Work instruction:
Without skipping anything, transcribe the listing that follows.

Data shown:
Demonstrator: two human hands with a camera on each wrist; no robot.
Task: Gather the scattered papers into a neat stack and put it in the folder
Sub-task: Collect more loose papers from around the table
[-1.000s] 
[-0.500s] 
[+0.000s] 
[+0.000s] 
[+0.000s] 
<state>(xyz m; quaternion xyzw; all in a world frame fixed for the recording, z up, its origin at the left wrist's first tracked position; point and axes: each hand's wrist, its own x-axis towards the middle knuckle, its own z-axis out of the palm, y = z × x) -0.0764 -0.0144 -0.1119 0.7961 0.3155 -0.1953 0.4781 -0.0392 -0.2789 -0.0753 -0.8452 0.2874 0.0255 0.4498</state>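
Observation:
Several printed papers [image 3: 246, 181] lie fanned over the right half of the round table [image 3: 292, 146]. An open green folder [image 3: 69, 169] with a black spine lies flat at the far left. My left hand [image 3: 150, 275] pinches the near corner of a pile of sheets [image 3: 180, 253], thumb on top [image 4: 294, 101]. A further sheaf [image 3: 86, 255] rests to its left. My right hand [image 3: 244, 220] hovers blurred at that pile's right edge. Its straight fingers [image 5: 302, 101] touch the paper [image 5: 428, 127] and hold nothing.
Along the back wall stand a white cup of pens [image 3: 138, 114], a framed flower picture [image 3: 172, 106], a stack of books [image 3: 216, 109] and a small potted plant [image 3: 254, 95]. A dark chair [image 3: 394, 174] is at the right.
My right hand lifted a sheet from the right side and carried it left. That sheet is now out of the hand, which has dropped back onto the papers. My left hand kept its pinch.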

Response below:
Demonstrator: two human hands with a camera on each wrist; no robot.
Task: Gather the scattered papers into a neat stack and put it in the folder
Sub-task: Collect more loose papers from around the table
[-1.000s] 
[-0.500s] 
[+0.000s] 
[+0.000s] 
[+0.000s] 
<state>(xyz m; quaternion xyzw; all in a world frame fixed for the recording, z up, its origin at the left wrist's first tracked position; point and axes: each hand's wrist, its own x-axis towards the middle knuckle, its own z-axis out of the palm, y = z × x) -0.0764 -0.0144 -0.1119 0.7961 0.3155 -0.1953 0.4781 -0.0392 -0.2789 -0.0753 -0.8452 0.2874 0.0255 0.4498</state>
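Observation:
Several printed papers [image 3: 246, 181] lie fanned over the right half of the round table [image 3: 292, 146]. An open green folder [image 3: 69, 169] with a black spine lies flat at the far left. My left hand [image 3: 150, 275] pinches the near corner of a pile of sheets [image 3: 180, 253], thumb on top [image 4: 294, 101]. A further sheaf [image 3: 86, 255] rests to its left. My right hand [image 3: 244, 220] hovers blurred at that pile's right edge. Its straight fingers [image 5: 302, 101] touch the paper [image 5: 428, 127] and hold nothing.
Along the back wall stand a white cup of pens [image 3: 138, 114], a framed flower picture [image 3: 172, 106], a stack of books [image 3: 216, 109] and a small potted plant [image 3: 254, 95]. A dark chair [image 3: 394, 174] is at the right.
My right hand lifted a sheet from the right side and carried it left. That sheet is now out of the hand, which has dropped back onto the papers. My left hand kept its pinch.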

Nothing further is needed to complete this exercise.